Around the time I met Chris, I finally began to get honest with myself about what I do and don’t believe. You’re right, Katie–church can be such a life-giving place, when it’s done right. Acceptance, grace, goodness; all that stuff. That’s the stuff that kept me going long after I stopped believing pretty much everything the other church-goers believed in. (And the music. I sang and played guitar in the band of almost every church I’ve gone to since I left home. The music is powerful. It moves me.) But the reason for the gathering–what you call worship–doesn’t work for me as a social, public thing and leaves me feeling like, ultimately, I don’t belong and don’t want to belong.
Paradoxically, having kids is what really cemented the change of my church habits. (or lack thereof.) I say “paradoxically,” because most people return to church once they have kids–because of all the great things about it– and I’m the opposite. I don’t want to bring my children up with a religion. Yes, there are voids we feel as a family by not going to church: the sense of community, the rituals and celebrations, the casseroles at the door made by strangers, the one time a week we get to wear great clothes. (This last one may just be me.) But I don’t think these things need to have anything to do with what I consider the most personal of matters, that which I find unexplainable and always changing: what I currently refer to as “the invisible world.” My kids believe in some ridiculous things right now: Santa, The Easter Bunny, Justin Bieber.

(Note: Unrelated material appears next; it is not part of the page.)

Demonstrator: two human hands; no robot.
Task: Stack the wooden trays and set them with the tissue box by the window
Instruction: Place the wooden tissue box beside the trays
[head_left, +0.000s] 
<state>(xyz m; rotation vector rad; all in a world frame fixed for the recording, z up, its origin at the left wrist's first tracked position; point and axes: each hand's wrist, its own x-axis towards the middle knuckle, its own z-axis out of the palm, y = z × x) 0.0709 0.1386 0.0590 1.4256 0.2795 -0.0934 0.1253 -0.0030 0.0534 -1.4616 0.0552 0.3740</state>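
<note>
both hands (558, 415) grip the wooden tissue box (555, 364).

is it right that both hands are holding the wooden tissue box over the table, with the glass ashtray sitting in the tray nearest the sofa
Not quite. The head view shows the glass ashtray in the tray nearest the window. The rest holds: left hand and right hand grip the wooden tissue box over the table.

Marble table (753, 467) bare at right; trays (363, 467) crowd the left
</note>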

For me, this is not the time to confuse them with religious concepts that are shaky, at best, and cruel, at worst. Because they believe in one thing right now more than any: me and what I tell them.
So, what do we do with our time? Actually, we do things that are quite nice. Our closest thing to a Sunday routine is for one of us to run out for bagels, coffee, and the New York Times while the kids sleep in. Chris and I read and chat, the kids roll out of bed and putz around with their toys and bikes. Last Sunday, we called up our neighbors, now good friends, and went for a multi-family hike in the Santa Cruz foothills. Sometimes I go for my long run or Chris takes his long bike-ride. It’s unusually quiet out, as Sunday morning is the only time Palo Altans take a break from being ambitious. Maybe they’re all in church.

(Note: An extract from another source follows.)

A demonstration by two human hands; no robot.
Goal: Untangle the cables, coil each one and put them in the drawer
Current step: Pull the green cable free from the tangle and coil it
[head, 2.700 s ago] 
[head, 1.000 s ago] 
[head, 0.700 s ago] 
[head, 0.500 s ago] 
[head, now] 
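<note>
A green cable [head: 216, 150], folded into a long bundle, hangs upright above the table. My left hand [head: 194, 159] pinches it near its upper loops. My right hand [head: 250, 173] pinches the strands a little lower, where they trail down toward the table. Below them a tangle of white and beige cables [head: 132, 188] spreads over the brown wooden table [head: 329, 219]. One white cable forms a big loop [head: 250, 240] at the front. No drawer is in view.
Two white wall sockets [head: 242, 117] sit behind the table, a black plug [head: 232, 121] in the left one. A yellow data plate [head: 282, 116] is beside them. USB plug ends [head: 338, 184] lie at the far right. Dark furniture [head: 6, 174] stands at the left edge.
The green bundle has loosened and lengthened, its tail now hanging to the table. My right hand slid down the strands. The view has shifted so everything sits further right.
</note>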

But I wouldn’t worry too much, if I were you, that those of us who don’t go are missing out. I mean, I get why you do, just like I worry people who haven’t tried yoga, or visited Mexico, or smoked pot, are missing out. (Maybe all three at once?) Chances are, the non-church-goers know what they’re missing, and this is why they’re choosing to miss it. We are friends with many of these types and together, we make up a different kind of community. We depend on each other for the casseroles and baby-sitters and strong shoulders to lean on. At our home, instead of prayer, we go around the table before we eat and tell each other what we’re thankful for. We celebrate the equinox and solstice and the natural world. (This is not the same thing as worshiping the devil, which I’m pretty sure I was told at some point when I was a child.) And there are always people like you, Katie, who bring the food and love and support anyway, even to people like me, who don’t go to church.